她知道,真实的原因是她竟然怀孕了。一个高中女生怀孕,对学校来说当是晴天霹雳,是难以接受的耻辱,更是无法承受的压力。
校长同她谈话,希望她说出孩子是谁,并去做掉孩子,看在她经常为学校争得体育荣誉的份上,给她保留学籍,只做警告处分。
可她始终咬着牙,既不肯说出孩子是谁的,也坚决不同意去做掉孩子。
她这样的态度,校长也无能主力:“佘斐,你不听劝,那只有一条路,被学校开除。”
她沉默,表示默认。
校长叹了口气,挥手让她出去。
到了下午,教导主任就执行了校长的命令。
她当时右手捏着那张纸,左手握紧了拳,却没掉一滴泪。她甚至有点想笑,因为当时办公室里那些老师看她,就像她爸看一条钻进笼子的蕲蛇,既厌恶,又长长地松了口气。好像在说:“终于把一个刺头送走了。”
她走回教室,谁也不理,直接收拾书包回了家。她爸佘胜利,刚好也从五婆岭下来,正在“蛇屋”清理一条不断凶狠扭动的蕲蛇。他头也没抬,在牙缝里挤出一句话:“学校给家来电话了。你还有脸回来?”
太阳已淹没在五婆岭西面,昏暗的灯光下,她爸沾着蛇鳞和血污的手,像把铁钳,死死攥着那条蛇的七寸。那蛇的身体拼命摆动,却徒劳无功。
“我没做错什么。”她梗着脖子,把书包扔在凳子上,发出沉闷的响声,倔强得像她爸手中那条蛇。
“没做错?”她爸猛地转过身,那双和毒蛇打了一辈子交道的眼睛,阴冷地盯住她,“全镇的人都在戳我佘家的脊梁骨!说你被搞大了肚子!还敢嘴硬!”
说完,“铛”一声,他扬手就把那把用来剥蛇皮的小刀,扎在她脚边的小木桌上,细细的刀柄嗡嗡作响:“说!肚里那个野种是谁的!”
她妈躲在厨房里不敢出来,压抑地哭着。
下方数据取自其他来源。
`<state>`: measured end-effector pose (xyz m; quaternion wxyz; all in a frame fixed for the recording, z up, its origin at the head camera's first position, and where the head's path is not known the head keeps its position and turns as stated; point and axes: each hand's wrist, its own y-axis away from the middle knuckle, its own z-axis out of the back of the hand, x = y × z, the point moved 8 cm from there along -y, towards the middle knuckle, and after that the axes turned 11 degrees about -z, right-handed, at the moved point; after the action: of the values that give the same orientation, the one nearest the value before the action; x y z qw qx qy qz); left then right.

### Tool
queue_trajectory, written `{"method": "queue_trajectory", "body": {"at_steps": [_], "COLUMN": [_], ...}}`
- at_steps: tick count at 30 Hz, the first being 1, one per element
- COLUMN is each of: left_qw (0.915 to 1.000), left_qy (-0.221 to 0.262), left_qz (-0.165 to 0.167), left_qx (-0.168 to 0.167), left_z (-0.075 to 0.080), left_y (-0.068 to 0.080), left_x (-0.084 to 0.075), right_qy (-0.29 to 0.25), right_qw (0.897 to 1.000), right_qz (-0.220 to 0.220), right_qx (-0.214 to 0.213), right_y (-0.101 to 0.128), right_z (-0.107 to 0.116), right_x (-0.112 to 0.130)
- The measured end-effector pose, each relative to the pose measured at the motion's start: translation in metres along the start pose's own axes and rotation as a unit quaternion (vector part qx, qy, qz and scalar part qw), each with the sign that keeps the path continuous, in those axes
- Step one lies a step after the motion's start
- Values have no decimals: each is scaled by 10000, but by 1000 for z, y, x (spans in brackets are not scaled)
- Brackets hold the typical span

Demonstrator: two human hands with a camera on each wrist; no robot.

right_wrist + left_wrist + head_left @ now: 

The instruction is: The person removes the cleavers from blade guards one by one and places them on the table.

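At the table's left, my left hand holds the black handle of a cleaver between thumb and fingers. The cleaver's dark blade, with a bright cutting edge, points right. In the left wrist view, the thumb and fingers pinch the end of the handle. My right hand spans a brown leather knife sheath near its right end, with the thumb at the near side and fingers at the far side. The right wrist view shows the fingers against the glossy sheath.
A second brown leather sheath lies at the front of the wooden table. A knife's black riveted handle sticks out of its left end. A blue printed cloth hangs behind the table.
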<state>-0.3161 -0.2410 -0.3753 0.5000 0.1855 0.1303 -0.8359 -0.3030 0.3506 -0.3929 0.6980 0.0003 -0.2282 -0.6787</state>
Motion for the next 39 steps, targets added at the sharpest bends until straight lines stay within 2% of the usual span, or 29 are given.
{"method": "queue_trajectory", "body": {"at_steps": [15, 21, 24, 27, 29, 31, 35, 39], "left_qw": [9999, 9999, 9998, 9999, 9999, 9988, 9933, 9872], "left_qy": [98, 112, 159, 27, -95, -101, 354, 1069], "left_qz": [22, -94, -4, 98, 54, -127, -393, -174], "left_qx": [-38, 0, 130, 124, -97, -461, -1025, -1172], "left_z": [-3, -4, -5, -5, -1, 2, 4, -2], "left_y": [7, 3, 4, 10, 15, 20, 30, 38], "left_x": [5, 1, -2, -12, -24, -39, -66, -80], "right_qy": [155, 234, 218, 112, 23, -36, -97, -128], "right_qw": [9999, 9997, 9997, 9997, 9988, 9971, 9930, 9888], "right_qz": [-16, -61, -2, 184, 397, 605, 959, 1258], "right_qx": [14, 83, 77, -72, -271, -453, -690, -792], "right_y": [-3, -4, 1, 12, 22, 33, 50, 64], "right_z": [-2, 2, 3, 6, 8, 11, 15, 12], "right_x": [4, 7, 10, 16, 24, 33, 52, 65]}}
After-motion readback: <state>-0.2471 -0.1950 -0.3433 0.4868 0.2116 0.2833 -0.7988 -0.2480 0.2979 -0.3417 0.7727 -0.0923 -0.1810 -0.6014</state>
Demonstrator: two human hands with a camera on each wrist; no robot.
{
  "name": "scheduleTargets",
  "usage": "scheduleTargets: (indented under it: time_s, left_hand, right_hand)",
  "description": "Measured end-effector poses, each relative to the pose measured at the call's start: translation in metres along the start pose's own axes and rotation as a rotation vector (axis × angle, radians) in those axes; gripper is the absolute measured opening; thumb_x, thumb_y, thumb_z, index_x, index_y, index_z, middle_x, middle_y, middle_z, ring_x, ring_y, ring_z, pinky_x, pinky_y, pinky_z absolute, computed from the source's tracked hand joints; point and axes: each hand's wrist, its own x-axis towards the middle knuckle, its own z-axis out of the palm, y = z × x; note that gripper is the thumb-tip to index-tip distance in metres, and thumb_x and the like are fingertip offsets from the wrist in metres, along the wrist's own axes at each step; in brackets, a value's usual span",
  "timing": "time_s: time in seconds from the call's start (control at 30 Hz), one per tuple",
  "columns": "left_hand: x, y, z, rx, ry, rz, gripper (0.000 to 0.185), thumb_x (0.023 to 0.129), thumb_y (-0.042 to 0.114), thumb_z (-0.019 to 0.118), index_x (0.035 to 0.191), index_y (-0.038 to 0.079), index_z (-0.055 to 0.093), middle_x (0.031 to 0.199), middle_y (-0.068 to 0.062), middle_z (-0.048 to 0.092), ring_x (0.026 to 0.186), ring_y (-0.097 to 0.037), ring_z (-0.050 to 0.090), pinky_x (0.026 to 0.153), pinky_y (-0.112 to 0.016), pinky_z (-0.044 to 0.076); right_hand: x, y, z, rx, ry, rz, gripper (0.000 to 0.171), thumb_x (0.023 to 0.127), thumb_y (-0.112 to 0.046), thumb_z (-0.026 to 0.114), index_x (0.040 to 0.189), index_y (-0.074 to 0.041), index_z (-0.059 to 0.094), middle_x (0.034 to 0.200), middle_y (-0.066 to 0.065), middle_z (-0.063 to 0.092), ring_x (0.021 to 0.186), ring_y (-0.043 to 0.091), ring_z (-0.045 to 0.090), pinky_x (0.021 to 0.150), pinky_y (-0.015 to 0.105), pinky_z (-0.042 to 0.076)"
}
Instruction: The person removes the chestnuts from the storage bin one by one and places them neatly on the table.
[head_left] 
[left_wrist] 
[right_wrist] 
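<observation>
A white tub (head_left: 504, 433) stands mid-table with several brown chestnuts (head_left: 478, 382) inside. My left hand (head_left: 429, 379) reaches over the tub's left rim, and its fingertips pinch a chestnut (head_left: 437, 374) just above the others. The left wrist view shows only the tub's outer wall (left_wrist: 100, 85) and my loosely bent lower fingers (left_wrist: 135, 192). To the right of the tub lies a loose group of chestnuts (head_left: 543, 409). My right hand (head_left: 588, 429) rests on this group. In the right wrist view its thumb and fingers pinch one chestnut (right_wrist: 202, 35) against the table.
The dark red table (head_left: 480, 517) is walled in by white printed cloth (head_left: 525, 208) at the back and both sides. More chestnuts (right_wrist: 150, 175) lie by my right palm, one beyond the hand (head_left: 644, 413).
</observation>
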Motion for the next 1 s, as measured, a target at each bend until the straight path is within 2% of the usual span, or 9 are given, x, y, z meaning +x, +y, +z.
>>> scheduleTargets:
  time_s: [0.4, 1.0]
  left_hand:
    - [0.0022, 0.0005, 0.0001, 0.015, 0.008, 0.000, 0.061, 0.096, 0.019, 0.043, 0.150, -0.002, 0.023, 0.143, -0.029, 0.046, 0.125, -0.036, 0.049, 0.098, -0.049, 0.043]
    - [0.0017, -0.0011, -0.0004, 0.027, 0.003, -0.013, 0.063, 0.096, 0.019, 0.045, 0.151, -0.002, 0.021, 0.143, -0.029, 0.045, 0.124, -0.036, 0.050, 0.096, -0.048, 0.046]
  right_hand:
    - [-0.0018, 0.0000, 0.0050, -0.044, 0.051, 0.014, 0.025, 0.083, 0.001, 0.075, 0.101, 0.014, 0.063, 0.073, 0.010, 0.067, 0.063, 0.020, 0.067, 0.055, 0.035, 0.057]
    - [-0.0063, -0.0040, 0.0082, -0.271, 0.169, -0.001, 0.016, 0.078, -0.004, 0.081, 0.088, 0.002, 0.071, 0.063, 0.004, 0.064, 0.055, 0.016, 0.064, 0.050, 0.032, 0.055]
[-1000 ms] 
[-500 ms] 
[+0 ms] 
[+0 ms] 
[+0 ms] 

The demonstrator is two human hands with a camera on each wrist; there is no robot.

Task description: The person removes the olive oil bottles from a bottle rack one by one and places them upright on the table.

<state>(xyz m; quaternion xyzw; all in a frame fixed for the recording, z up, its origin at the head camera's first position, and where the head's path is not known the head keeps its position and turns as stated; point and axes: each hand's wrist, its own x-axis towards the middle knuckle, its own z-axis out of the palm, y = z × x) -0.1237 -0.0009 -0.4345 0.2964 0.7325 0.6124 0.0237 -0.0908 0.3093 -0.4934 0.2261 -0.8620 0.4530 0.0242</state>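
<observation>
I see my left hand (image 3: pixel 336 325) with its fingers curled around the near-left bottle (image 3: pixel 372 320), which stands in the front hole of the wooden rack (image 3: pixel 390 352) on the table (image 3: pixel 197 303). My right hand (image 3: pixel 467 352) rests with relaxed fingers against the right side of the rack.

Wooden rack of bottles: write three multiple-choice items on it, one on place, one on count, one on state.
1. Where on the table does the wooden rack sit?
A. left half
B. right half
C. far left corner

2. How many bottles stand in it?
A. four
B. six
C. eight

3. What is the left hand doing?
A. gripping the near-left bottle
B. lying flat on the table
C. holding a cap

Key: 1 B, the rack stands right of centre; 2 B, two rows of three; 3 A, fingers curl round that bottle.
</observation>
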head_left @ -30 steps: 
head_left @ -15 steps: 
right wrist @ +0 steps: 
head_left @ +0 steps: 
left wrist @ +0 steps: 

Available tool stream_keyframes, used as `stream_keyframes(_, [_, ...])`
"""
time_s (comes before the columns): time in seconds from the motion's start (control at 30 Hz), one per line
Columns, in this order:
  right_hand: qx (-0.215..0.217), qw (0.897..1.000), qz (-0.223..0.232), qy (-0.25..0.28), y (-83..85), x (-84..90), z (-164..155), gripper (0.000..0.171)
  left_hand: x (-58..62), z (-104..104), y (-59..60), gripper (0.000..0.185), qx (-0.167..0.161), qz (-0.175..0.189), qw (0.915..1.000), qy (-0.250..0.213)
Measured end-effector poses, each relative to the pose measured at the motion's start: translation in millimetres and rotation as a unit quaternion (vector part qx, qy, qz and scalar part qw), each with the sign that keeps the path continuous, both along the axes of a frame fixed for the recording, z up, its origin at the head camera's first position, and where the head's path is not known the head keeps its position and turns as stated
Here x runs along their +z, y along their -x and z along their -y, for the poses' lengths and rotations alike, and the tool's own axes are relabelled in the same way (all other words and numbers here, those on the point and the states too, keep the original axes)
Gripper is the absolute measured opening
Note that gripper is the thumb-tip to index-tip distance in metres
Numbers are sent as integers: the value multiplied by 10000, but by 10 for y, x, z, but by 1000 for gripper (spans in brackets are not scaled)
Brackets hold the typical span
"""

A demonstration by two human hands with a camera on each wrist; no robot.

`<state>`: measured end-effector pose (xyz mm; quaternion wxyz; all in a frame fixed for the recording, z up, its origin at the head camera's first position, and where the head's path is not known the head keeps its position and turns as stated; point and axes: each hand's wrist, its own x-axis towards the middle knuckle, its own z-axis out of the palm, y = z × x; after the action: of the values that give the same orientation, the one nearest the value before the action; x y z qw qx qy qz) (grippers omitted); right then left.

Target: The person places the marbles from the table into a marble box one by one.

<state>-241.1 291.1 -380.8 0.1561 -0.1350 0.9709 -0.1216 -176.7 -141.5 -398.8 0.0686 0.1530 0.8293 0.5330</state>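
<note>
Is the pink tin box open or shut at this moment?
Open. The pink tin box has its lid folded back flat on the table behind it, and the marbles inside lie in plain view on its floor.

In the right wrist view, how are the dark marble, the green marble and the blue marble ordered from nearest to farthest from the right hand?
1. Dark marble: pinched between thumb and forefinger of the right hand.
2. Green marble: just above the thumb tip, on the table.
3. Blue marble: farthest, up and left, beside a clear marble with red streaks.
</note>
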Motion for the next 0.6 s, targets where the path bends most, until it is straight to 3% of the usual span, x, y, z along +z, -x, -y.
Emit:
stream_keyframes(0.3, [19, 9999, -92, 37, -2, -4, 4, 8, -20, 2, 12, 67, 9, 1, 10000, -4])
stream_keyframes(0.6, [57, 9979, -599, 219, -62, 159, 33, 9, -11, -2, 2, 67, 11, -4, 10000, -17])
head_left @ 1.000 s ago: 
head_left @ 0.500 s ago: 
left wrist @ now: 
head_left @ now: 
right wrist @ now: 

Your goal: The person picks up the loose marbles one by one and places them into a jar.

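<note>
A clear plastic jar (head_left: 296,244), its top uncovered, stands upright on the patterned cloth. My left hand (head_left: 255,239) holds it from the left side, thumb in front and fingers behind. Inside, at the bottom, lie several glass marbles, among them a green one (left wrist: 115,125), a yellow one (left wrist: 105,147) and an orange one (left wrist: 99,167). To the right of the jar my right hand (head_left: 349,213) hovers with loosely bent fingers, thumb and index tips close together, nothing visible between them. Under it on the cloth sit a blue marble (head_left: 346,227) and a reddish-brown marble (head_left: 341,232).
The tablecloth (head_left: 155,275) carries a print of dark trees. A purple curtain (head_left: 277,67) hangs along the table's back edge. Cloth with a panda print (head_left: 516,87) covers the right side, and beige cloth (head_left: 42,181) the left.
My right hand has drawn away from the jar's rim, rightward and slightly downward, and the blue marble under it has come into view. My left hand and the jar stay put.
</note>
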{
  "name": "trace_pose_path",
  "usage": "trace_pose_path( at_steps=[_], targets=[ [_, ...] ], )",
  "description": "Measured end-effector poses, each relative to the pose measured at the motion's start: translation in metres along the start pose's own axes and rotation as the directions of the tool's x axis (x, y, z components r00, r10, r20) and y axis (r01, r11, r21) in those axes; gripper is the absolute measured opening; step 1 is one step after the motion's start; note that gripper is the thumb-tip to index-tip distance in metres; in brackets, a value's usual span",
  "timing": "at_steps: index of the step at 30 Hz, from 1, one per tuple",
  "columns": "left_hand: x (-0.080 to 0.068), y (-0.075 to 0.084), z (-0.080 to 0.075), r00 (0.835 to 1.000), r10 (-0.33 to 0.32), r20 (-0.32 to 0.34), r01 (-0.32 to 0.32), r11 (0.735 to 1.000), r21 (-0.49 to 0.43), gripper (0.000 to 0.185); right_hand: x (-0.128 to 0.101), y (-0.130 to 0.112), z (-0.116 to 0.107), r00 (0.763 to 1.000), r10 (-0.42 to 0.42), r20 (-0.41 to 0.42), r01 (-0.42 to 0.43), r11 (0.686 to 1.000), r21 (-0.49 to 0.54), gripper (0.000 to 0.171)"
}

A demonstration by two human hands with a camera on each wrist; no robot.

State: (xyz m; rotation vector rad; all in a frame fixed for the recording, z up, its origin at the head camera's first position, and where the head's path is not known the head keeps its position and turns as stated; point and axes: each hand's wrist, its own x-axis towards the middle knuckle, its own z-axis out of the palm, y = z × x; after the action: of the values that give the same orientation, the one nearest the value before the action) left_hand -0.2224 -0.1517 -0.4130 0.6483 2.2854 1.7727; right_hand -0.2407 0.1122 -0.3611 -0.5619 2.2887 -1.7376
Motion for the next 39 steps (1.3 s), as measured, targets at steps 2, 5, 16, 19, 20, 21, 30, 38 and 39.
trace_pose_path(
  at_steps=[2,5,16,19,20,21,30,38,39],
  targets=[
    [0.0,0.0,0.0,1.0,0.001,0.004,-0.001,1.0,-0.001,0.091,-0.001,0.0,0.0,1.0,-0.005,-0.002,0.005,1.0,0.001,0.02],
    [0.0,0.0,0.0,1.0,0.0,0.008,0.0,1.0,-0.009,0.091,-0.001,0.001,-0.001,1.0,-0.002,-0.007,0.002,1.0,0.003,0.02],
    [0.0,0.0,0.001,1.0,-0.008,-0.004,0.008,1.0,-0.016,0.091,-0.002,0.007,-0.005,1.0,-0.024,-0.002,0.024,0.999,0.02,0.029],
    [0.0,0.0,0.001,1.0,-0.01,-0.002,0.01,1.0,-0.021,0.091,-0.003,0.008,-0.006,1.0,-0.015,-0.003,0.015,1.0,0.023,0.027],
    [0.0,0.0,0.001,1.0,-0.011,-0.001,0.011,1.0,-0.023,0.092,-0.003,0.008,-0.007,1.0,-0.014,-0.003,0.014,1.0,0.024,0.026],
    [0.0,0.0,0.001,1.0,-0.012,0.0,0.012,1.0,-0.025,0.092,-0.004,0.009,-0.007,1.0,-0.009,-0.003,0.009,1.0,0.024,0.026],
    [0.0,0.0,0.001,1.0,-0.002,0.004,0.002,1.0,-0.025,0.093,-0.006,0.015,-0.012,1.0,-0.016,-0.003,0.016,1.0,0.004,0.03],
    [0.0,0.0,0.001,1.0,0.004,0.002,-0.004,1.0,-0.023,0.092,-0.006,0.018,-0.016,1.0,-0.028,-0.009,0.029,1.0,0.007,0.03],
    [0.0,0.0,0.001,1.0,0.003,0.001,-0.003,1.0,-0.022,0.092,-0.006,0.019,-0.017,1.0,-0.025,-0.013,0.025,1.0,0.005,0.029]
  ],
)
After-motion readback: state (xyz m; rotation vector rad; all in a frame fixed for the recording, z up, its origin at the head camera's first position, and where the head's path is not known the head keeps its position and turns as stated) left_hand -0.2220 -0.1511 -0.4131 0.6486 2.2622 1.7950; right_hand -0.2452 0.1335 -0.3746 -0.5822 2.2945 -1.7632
此刻,她觉得自己的家也像一只蛇笼子,弥漫着血腥和绝望的味道。
她盯着桌上还在抖动的刀,又看看她爸一双因为常年抓蛇青筋暴起的手,心里突然不再害怕,一股混着屈辱和愤怒的狠劲冲了上来。她一把抓住那条还在扭动的蕲蛇,迎着她爸的目光,把蛇举到他面前,蛇信子几乎要舔到他的脸:“是谁的重要吗?反正我在你们眼里,就跟这玩意儿一样,是毒货,是祸害!学校不要我,这个家也容不下我,我今晚就带着它一起走,死在外面,干干净净!”
也许被她的样子震住了。她爸大概没想到,她会用他对待蛇的方式回敬他。他恶狠狠地盯着她,胸膛剧烈起伏。整个屋子只剩下她手中那条蛇发出的“嘶嘶”声。
良久,她爸颓然坐倒在板凳上,向她挥挥手:“滚!别在这儿丢人现眼!”
她扔下蛇,转身回房。关上门的那一刻,她才开始浑身发抖,眼泪无声地淌下来,又咸又涩。她不是哭自己被学校开除,也不是哭她爸的责骂,是哭刚才,她为了自卫,竟真的变成了一条充满敌意、随时准备咬人的蛇。
她真成了“蛇斐”!
她叹了口气,从松树下站起来,继续向前走,她渴望碰到一条蕲蛇,最好悄无声息地把她咬死山中,反正没人需要她了。
可想不到天快亮时,她竟又回到了离家不远的溪水边,还在一块石头上睡着了。
当清晨的阳光打在身上,她突然醒来时,她竟然没有在山中死去!
她马上在心里已做出了一个决定:“既然死不了,读书这条路,也断了,那从今往后,我不靠别人,只靠自己一双手,和一股不怕死的狠劲,在世上活下去。”